VICE: Nimmst du Drogen, weil du im echten Leben ein Verlierer bist?
Luke: Ich nehme das Zeug nicht, weil ich keinen Ausweg weiß oder keine Freunde habe. Aber ich frage mich auch, wieso ich es nehme. Man denkt immer, man hat es im Griff, fragt sich dann aber trotzdem, warum man es nicht lassen kann. Koks ist für mich keine reine Partydroge. Ich chill auch manchmal auf Koks oder spiele Karten. Oder ich nehm' es in einer Bar, wenn ich mit Kumpels da bin und wir einfach gemütlich quatschen.

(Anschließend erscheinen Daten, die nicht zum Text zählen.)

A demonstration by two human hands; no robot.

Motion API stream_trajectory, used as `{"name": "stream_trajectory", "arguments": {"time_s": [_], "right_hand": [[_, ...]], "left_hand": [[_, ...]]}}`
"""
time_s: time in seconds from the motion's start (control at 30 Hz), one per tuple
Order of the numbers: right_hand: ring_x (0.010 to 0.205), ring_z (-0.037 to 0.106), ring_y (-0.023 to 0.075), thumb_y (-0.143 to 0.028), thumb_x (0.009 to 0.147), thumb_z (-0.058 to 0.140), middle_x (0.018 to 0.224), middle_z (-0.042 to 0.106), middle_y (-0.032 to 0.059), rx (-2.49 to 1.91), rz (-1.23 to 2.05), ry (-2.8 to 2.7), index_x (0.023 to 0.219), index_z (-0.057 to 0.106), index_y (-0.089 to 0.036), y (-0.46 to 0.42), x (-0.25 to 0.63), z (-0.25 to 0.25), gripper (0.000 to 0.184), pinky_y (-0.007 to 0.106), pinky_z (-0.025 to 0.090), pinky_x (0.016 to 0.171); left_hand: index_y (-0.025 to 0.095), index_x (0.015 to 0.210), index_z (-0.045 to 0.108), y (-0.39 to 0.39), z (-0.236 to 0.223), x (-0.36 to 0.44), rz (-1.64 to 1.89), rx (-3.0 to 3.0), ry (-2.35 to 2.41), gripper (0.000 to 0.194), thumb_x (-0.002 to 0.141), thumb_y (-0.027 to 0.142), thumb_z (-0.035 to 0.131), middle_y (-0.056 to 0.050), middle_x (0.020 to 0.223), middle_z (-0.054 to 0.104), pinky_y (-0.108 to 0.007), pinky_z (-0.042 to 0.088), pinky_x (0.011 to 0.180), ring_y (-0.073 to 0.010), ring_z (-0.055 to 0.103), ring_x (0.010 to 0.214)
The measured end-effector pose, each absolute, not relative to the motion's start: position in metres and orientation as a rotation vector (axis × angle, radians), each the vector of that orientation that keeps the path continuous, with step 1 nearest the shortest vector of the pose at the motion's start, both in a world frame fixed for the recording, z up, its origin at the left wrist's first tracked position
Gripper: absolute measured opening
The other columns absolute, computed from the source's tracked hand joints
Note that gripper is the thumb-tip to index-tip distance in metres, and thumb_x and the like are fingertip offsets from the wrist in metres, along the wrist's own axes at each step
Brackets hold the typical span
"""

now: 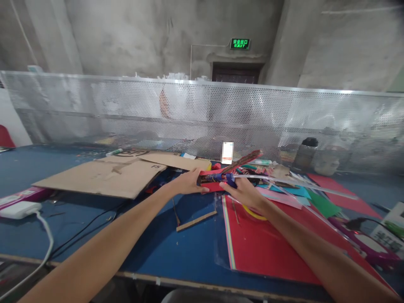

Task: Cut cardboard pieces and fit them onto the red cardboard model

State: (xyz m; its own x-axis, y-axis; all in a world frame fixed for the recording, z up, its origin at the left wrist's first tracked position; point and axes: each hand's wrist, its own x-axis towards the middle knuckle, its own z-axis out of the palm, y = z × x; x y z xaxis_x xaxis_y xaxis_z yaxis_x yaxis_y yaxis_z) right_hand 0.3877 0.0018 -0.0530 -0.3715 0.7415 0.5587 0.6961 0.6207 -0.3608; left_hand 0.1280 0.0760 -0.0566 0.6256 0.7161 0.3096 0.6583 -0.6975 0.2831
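Note:
My left hand is closed on the left end of a small red card construction, thumb below and fingers above. From its right side a brown strip with a red edge slants up to the right. My right hand is wrapped round a blue hot glue gun, its nose pointing left at the red card. A long clear glue stick runs out of the gun's back to the right. Whether the nozzle touches the card cannot be made out. Below lies a thin cardboard strip on the blue table.
Flat cardboard sheets lie at left. Red paper in a clear sleeve lies under my right arm, with a yellow ring. Coloured papers and a dark-capped bottle are at right. A perforated metal screen stands behind.

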Motion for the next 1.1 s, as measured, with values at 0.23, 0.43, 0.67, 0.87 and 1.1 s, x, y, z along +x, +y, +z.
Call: {"name": "stream_trajectory", "arguments": {"time_s": [0.23,0.43,0.67,0.87,1.1], "right_hand": [[0.094,0.069,0.0258,-0.045,0.099,0.052,0.100,0.075,0.0086,-1.067,0.051,-2.175,0.108,0.071,-0.016,0.002,0.385,-0.052,0.035,0.034,0.050,0.085],[0.099,0.070,0.0285,-0.045,0.101,0.051,0.101,0.076,0.0127,-1.175,-0.124,-2.192,0.104,0.071,-0.016,-0.001,0.381,-0.055,0.036,0.035,0.049,0.086],[0.095,0.071,0.0275,-0.047,0.102,0.049,0.095,0.076,0.0121,-1.316,-0.292,-2.227,0.098,0.071,-0.017,-0.002,0.376,-0.059,0.037,0.033,0.048,0.082],[0.095,0.072,0.0284,-0.051,0.103,0.048,0.095,0.077,0.0128,-1.296,-0.293,-2.232,0.098,0.072,-0.017,-0.003,0.376,-0.057,0.042,0.034,0.048,0.083],[0.094,0.072,0.0295,-0.054,0.101,0.048,0.095,0.077,0.0140,-1.346,-0.319,-2.205,0.099,0.073,-0.017,0.000,0.375,-0.059,0.044,0.034,0.049,0.081]], "left_hand": [[0.020,0.132,0.048,0.072,-0.054,0.129,0.483,2.733,1.228,0.080,0.077,0.077,0.063,-0.017,0.132,0.061,-0.041,0.049,0.090,-0.0363,0.064,0.114],[0.021,0.134,0.047,0.072,-0.054,0.129,0.469,2.719,1.241,0.082,0.076,0.078,0.062,-0.017,0.133,0.060,-0.043,0.049,0.089,-0.0369,0.065,0.112],[0.020,0.135,0.046,0.069,-0.052,0.129,0.450,2.728,1.236,0.084,0.077,0.079,0.061,-0.018,0.134,0.060,-0.043,0.050,0.087,-0.0373,0.066,0.111],[0.021,0.138,0.045,0.069,-0.051,0.129,0.459,2.724,1.231,0.085,0.077,0.078,0.062,-0.018,0.137,0.059,-0.043,0.049,0.090,-0.0376,0.065,0.114],[0.019,0.139,0.045,0.067,-0.050,0.130,0.471,2.718,1.208,0.084,0.078,0.074,0.065,-0.019,0.139,0.057,-0.043,0.049,0.093,-0.0378,0.063,0.117]]}}
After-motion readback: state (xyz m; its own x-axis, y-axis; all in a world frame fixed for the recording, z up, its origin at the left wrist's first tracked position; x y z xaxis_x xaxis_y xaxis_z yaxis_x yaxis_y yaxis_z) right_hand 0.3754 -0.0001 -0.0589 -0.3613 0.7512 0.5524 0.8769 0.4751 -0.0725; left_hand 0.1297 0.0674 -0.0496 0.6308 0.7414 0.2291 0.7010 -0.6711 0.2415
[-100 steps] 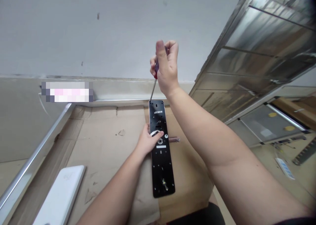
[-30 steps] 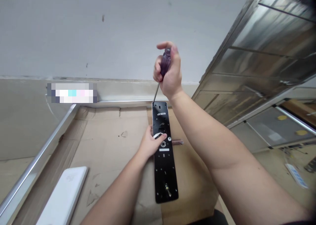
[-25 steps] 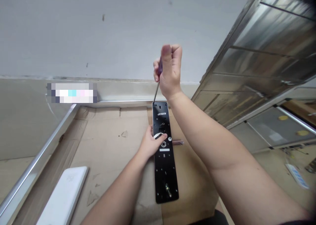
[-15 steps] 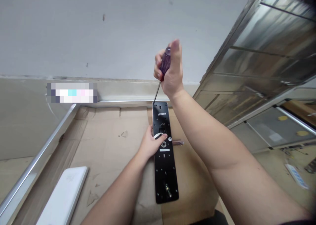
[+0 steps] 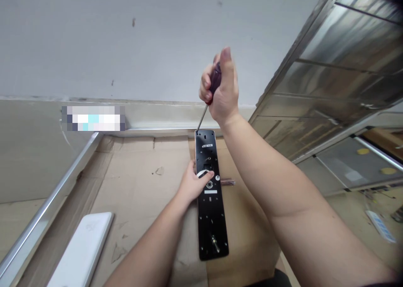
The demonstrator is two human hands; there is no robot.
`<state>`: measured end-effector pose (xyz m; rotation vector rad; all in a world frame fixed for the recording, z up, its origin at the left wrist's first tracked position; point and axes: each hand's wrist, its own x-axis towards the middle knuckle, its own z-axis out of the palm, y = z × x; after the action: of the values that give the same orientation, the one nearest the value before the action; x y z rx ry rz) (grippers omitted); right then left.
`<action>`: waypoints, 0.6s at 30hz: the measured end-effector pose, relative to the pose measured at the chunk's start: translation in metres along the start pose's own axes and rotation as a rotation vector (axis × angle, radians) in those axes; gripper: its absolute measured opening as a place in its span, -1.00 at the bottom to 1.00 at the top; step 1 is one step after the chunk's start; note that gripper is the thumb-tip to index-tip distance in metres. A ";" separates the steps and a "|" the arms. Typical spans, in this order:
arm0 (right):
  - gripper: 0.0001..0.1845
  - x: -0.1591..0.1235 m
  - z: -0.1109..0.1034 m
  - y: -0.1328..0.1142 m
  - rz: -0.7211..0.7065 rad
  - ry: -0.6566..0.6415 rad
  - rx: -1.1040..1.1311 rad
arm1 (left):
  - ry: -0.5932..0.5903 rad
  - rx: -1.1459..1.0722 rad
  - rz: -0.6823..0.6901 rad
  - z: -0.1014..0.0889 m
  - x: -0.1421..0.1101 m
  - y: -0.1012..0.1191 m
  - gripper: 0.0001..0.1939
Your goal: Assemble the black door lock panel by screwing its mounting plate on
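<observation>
A long black door lock panel (image 5: 211, 220) lies back side up on the cardboard, dotted with small screws and pale labels. My left hand (image 5: 199, 182) grips its left edge, thumb across the face near a round fitting. Above the far end, my right hand (image 5: 224, 85) is wrapped round the dark purple handle of a screwdriver (image 5: 203, 117). The thin shaft slants down to the panel's far left corner, where its tip touches; any screw under it is too small to make out. A copper-coloured handle or bar (image 5: 228, 182) sticks out from beneath the panel's right side.
Cardboard (image 5: 135, 186) covers the table, with a metal rail (image 5: 47, 207) along its left and back. A white flat box-like object (image 5: 83, 249) lies at the front left. Metal panels (image 5: 340, 60) lean at the right, and a power strip (image 5: 380, 226) is on the floor.
My right hand has turned slightly on the screwdriver handle and shifted a little right and up. The tip stays at the same corner. The left hand and panel hold still.
</observation>
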<state>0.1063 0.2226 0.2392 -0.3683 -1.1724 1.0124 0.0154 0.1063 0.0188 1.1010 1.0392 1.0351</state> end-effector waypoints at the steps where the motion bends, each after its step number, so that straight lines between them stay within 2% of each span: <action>1: -0.43 -0.001 -0.001 -0.002 -0.005 0.014 0.015 | 0.002 0.009 0.003 0.000 0.000 0.001 -0.40; 7: -0.41 0.001 -0.008 -0.024 0.011 0.215 -0.011 | 0.005 0.067 0.010 0.001 -0.001 0.007 -0.41; 11: -0.41 -0.003 -0.013 -0.033 -0.017 0.261 0.020 | 0.008 0.191 0.022 -0.001 0.000 0.002 -0.39; 13: -0.42 -0.009 -0.018 -0.036 -0.003 0.265 0.060 | 0.031 0.230 0.104 -0.003 0.000 0.000 -0.32; 15: -0.43 -0.020 -0.024 -0.039 0.024 0.283 0.098 | 0.087 0.251 0.244 -0.005 0.000 0.000 -0.25; 18: -0.45 -0.038 -0.038 -0.042 0.096 0.342 0.106 | 0.218 0.355 0.469 -0.010 -0.002 0.007 -0.32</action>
<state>0.1584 0.1789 0.2317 -0.4961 -0.7966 1.0427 0.0046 0.1068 0.0241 1.5984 1.1987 1.4006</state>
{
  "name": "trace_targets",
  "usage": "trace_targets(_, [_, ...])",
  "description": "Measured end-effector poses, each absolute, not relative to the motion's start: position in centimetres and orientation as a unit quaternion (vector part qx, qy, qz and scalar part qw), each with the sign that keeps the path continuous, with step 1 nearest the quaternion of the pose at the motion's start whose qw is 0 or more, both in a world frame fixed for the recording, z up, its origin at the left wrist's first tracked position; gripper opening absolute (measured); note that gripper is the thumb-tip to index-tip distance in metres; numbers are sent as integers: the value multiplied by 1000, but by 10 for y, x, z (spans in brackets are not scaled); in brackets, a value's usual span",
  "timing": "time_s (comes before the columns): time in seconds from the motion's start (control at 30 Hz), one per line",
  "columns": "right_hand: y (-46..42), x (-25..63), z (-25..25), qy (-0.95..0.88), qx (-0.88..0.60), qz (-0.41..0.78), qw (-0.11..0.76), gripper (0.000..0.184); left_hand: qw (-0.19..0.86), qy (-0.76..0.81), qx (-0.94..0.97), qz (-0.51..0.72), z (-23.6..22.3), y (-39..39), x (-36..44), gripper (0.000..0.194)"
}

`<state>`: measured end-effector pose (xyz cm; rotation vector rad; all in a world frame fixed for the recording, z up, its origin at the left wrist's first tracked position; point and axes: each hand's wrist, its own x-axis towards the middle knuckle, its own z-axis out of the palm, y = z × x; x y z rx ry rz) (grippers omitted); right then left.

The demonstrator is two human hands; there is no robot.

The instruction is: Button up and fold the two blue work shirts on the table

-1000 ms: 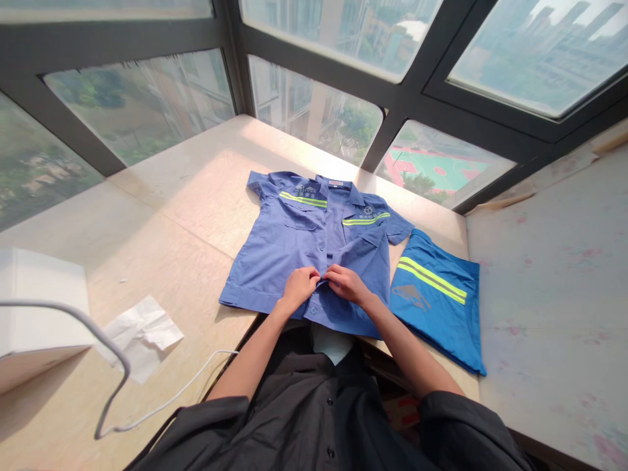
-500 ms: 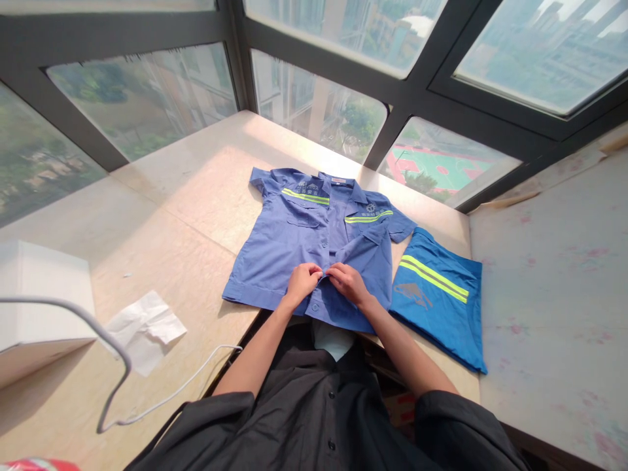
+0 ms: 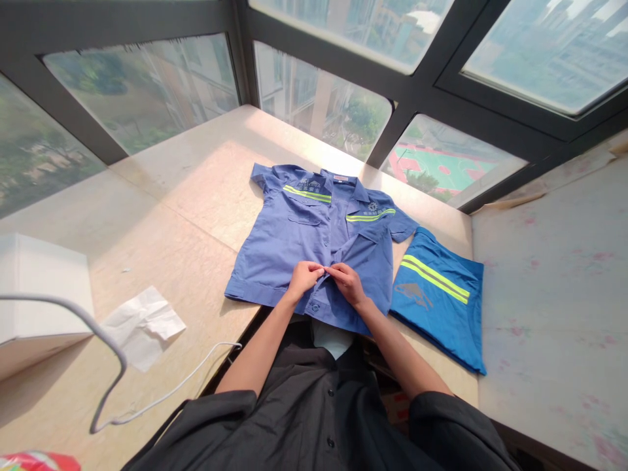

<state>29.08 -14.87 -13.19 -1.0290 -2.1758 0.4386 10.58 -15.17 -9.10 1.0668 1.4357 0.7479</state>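
A blue short-sleeved work shirt [image 3: 289,252] lies spread out, collar away from me, with yellow reflective strips across its chest. Its front hangs a little over the table's near edge. My left hand [image 3: 305,277] pinches the shirt's front opening near the lower end. Right beside it, my right hand [image 3: 346,282] pinches the other side of that opening, and the fingertips of both hands meet. A button [image 3: 315,307] shows below them; whatever lies between the fingertips is hidden. Higher up, the front is unfastened at the collar.
A folded brighter blue garment [image 3: 436,301] with yellow strips lies right of the shirt. On the left are a crumpled white paper [image 3: 144,327], a white box [image 3: 44,288] and a grey cable [image 3: 105,337]. Windows and a papered wall [image 3: 549,294] border the table [image 3: 186,176].
My fingertips have drawn closer together at the shirt's front edge, my right hand shifting slightly left. The view has shifted a little.
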Motion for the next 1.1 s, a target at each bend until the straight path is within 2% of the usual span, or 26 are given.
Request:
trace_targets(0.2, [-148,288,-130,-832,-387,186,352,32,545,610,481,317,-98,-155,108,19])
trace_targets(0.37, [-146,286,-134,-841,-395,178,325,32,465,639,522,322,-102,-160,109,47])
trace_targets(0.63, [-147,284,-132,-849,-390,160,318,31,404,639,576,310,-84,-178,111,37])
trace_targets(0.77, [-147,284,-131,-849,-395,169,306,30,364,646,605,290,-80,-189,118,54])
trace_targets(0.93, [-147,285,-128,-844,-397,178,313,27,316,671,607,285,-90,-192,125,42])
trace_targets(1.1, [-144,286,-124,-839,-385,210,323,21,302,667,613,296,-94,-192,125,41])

Das ist fast wie eine Konditionierung. Wenn du zur U-Bahn gehst, brauchst du eine Zigarette. Wenn du in einer Bar sitzt und Bier trinkst, brauchst du eine Nase Koks. Wenn andere mitkriegen, wie viel ich konsumiere, ist das schon manchmal unangenehm. Wenn ich aufs Konto gucke, ist es mir auch unangenehm. Koks zu nehmen, ist eine Schwäche, für die ich mich schon schäme. Ich nehme mir oft vor, an einem Abend kein Kokain zu nehmen oder auch eine Zeit lang gar nicht mehr. Heute wollte ich zum Beispiel auch nichts nehmen, aber dann denk ich: Ach komm, darauf kommt es jetzt auch nicht mehr an.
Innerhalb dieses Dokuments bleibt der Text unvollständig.